Today we’re going to look at another period in the history of Willow Greens Farm. You might remember how founder Timothy Taylor (1761-1838) inherited the land and built the stone farmhouse, and how the farm was passed to subsequent generations before being sold outside the family. Did you notice how these accounts sidestepped an important era in American history?
Yes, it’s time to talk about enslaved people.
Timothy Taylor’s son Timothy (1794-1869) inherited most of Willow Greens Farm and was the executor of his father’s estate. But unlike most members of the Taylor family, he was not buried at Goose Creek Burying Ground, a Quaker cemetery. Instead, he is buried at Ketoctin Baptist Church Cemetery, along with his wife, four of his six daughters, and his wife’s parents. This piqued my curiosity. In the patriarchal society of the time, when a woman married she became part of her husband’s family. The only reason for Timothy not to be buried at Goose Creek would be his dismissal from the Quaker community. Ancestry.com led me to damning evidence of this.
In 1850, Timothy Taylor the younger enslaved one 22-year-old male, two 18-year-old females, and two children ages 4 and 1. Incidentally, ten years later the three older people were not recorded but the children were still enslaved by Taylor. It makes me sad, imagining the circumstances that may have led to the separation.
You might say, “Laura, you’re living in a former Confederate state. What did you expect?!” Fair point. But Loudoun County was, in fact, fiercely divided in this respect. Slave ownership was most prevalent in the county’s southeast and southwest regions. The central and northern regions were farmed by Germans and Quakers, who opposed enslavement. The 1860 census reported 670 slave owners, and 5,501 enslaved people.
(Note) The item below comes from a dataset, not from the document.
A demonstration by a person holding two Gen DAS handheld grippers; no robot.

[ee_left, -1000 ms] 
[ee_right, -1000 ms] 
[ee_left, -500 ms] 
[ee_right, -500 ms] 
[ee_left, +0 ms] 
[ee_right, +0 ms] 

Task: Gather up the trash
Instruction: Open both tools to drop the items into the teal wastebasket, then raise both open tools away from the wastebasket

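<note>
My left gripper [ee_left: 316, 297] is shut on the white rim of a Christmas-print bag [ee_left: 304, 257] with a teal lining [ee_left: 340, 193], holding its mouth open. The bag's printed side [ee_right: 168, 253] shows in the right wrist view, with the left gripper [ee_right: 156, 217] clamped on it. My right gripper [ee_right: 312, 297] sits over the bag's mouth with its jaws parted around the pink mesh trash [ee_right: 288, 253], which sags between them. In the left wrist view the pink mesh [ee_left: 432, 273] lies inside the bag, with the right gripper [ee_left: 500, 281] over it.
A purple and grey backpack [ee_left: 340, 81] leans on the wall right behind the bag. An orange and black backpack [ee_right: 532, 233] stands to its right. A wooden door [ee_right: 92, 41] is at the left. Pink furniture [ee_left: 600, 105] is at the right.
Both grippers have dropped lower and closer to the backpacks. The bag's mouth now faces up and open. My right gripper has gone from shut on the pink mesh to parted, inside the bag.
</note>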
Many farms had enslaved labor but large plantations were uncommon.
In contrast to Timothy, consider his cousin Yardley (1794-1868), who was not only a notable mapmaker, but also an ardent abolitionist. As early as 1824, Yardley was President of the Manumission and Emigration Society of Loudoun. In 1828, he was convicted and fined for helping an enslaved man attempt escape. In 1845, Yardley raised funds to provide legal support to a freed slave who was kidnapped. The woman won her appeal; this was the only recorded Southern court ruling in favor of a former enslaved individual against a white citizen who claimed legal ownership over them. In 1857 a broadside accused Yardley of assisting enslaved people in Loudoun and nearby Fauquier counties, calling him chief of the local abolitionist clan.1
I’m betting Timothy and Yardley weren’t close. Thanksgiving dinners would have been awkward, to say the least. But it also appears Timothy was the odd one out among the Taylors. The Willow Greens property returned to Quaker ownership after the deaths of Timothy and his wife Harriet, when in 1885 Timothy’s nephew Charles added Timothy’s landholdings to his own. I guess every family has one …
Wikipedia. Yardley Taylor.
Fascinating, well done!
Fascinating and sad. Good research work, Laura, to figure out why they weren't buried in the Quaker cemetery. I wouldn't have made that link.